Projects
Our projects bring together interdisciplinary teams across multiple countries to develop, test, and improve LiteFarm in real-world farming contexts. From climate adaptation and biodiversity to digital inclusion and open-source innovation, each collaboration helps ensure LiteFarm continues to meet the evolving needs of farmers around the world. Explore our projects below.




Agroecology in Latin America
Agroecology is widely practiced in Latin-America, yet it continues to receive limited policy and research support. Agroecology in Latin America: Building Paths is a participatory action research initiative that seeks to strengthen the evidence base for agroecology through collaborative data collection and evaluation. Focusing on 11 social, environmental and economic indicators, the project is helping build a more robust understanding of how agroecological practices contribute to resilient farming systems and rural livelihoods.

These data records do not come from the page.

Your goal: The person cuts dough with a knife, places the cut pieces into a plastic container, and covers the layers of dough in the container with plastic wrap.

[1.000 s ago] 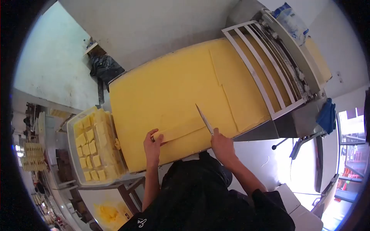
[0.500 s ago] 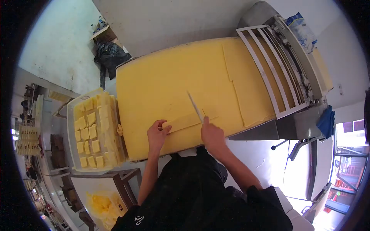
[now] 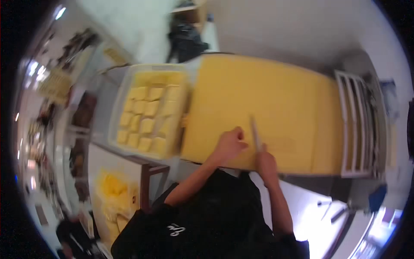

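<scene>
A wide sheet of yellow dough (image 3: 267,90) covers the work surface in front of me. My right hand (image 3: 266,166) is closed round the handle of a knife (image 3: 255,134), low over the near part of the sheet. The blade points away from me and slightly left. Left of the knife, my left hand (image 3: 229,147) is over the near edge of the dough with its fingers curled in. Motion blur and the hand itself hide whatever may be in those fingers.
A clear plastic tub (image 3: 185,86) with several rows of dough pieces (image 3: 148,110) stands left of the sheet. At the right end is a machine with a slatted metal guard (image 3: 348,125). A side table (image 3: 97,172) holds a yellow bag (image 3: 114,190). Another person (image 3: 73,237) is at lower left.
The view has swung left, so the tub and dough sit further right. My left hand, earlier fingering a cut dough strip, is now more curled and nearer the knife.
</scene>
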### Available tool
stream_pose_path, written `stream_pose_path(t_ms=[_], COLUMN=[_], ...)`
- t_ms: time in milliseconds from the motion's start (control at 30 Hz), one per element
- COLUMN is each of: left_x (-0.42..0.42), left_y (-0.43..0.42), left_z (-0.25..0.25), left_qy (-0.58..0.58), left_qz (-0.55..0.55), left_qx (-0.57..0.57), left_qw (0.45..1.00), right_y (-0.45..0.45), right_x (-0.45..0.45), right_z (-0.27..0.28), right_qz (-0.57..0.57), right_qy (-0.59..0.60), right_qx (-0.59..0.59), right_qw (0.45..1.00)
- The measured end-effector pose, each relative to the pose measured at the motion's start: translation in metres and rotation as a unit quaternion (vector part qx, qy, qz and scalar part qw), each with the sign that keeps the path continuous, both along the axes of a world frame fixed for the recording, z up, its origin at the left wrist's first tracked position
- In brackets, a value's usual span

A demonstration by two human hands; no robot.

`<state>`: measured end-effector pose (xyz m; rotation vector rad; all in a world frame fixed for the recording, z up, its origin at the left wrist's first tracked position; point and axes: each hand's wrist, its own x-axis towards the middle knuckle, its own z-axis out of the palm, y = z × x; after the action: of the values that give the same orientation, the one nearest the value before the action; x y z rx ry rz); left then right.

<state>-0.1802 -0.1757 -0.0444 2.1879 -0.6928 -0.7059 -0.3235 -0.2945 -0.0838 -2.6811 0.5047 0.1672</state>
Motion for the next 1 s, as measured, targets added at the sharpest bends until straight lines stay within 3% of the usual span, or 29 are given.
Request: stream_pose_path(t_ms=[33, 100, 167, 200, 233, 267, 367, 467, 500, 600, 633, 733, 867, 1000], left_x=[0.02, 0.046, 0.102, 0.148, 0.189, 0.237, 0.323, 0.333, 0.329, 0.309, 0.309, 0.324, 0.317, 0.313], left_y=[0.019, 0.052, 0.096, 0.121, 0.141, 0.165, 0.207, 0.21, 0.206, 0.193, 0.194, 0.213, 0.203, 0.206], left_z=[0.016, 0.046, 0.089, 0.07, 0.083, 0.063, 0.033, 0.031, 0.033, 0.028, 0.021, 0.005, 0.028, 0.024], left_qy=[-0.02, -0.009, -0.095, -0.207, -0.212, -0.346, -0.393, -0.421, -0.42, -0.693, -0.691, -0.53, -0.425, -0.487], left_qz=[0.035, 0.074, 0.138, 0.178, 0.217, 0.248, 0.289, 0.264, 0.266, 0.197, 0.194, 0.199, 0.22, 0.13], left_qx=[0.005, -0.199, -0.123, -0.132, -0.066, -0.101, -0.029, 0.207, 0.203, 0.224, 0.223, 0.244, 0.279, 0.394], left_qw=[0.999, 0.977, 0.978, 0.953, 0.95, 0.899, 0.872, 0.843, 0.843, 0.656, 0.66, 0.787, 0.833, 0.768], right_y=[-0.007, 0.003, 0.004, 0.003, 0.001, 0.001, 0.002, 0.004, 0.003, 0.006, 0.007, 0.004, 0.003, 0.005], right_x=[-0.002, -0.001, -0.003, -0.003, -0.002, -0.001, 0.003, 0.004, 0.006, 0.004, -0.001, 0.004, 0.004, 0.007], right_z=[-0.012, 0.009, 0.003, 0.001, 0.001, 0.003, 0.01, 0.017, 0.017, 0.011, 0.011, 0.012, 0.011, 0.022], right_qz=[0.038, -0.134, -0.121, -0.125, -0.122, -0.12, -0.123, -0.127, -0.128, -0.15, -0.153, -0.146, -0.128, -0.14], right_qy=[0.036, 0.016, -0.009, -0.035, -0.04, -0.021, 0.006, 0.02, 0.019, 0.002, 0.007, -0.002, 0.005, 0.011], right_qx=[-0.02, 0.077, 0.062, 0.046, 0.044, 0.049, 0.056, 0.054, 0.05, 0.052, 0.051, 0.058, 0.029, 0.051], right_qw=[0.998, 0.988, 0.991, 0.99, 0.991, 0.991, 0.991, 0.99, 0.99, 0.987, 0.987, 0.988, 0.991, 0.989])
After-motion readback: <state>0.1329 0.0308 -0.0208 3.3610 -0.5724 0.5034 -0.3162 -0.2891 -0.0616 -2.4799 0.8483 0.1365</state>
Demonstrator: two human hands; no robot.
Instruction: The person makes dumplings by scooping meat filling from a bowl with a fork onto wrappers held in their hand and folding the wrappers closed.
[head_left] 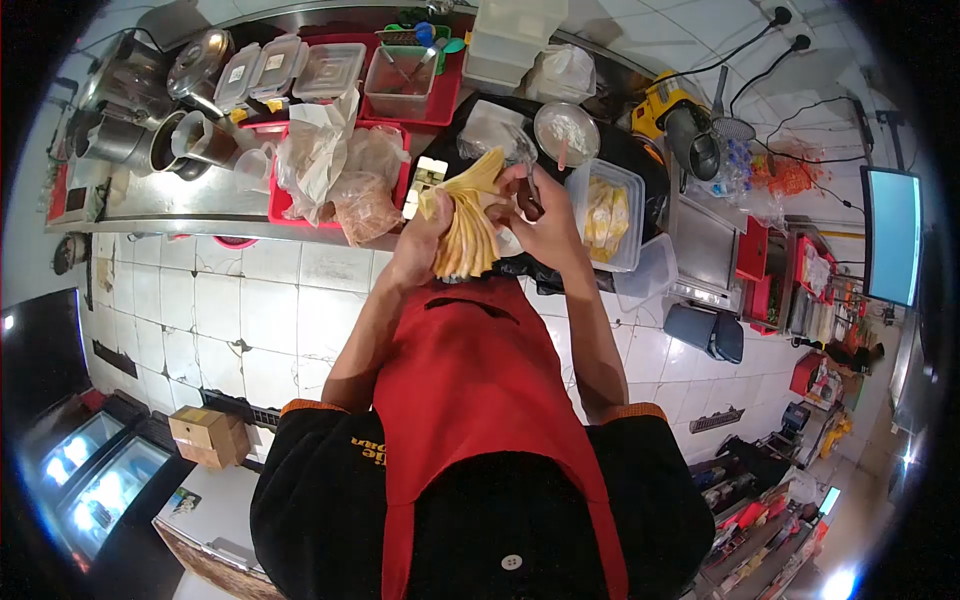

Since launching in 2020, the project has brought together a network of 10 organizations across seven Latin American countries, engaging more than 313 farming families at different stages of their agroecological transition. Using LiteFarm alongside SurveyStack, participating farmers collect rigorous, standardized data that is contributing to one of the region's most comprehensive bodies of evidence on agroecological transitions.
Project Steering Committee:
The project has generated valuable evidence to advance agroecological knowledge, inform public policy, and support the development of practical tools and resources for farmers and practitioners. By analyzing data across diverse agroecological contexts, the project helps strengthen decision-making, promote agroecological transitions, and support family farmers in managing their production systems.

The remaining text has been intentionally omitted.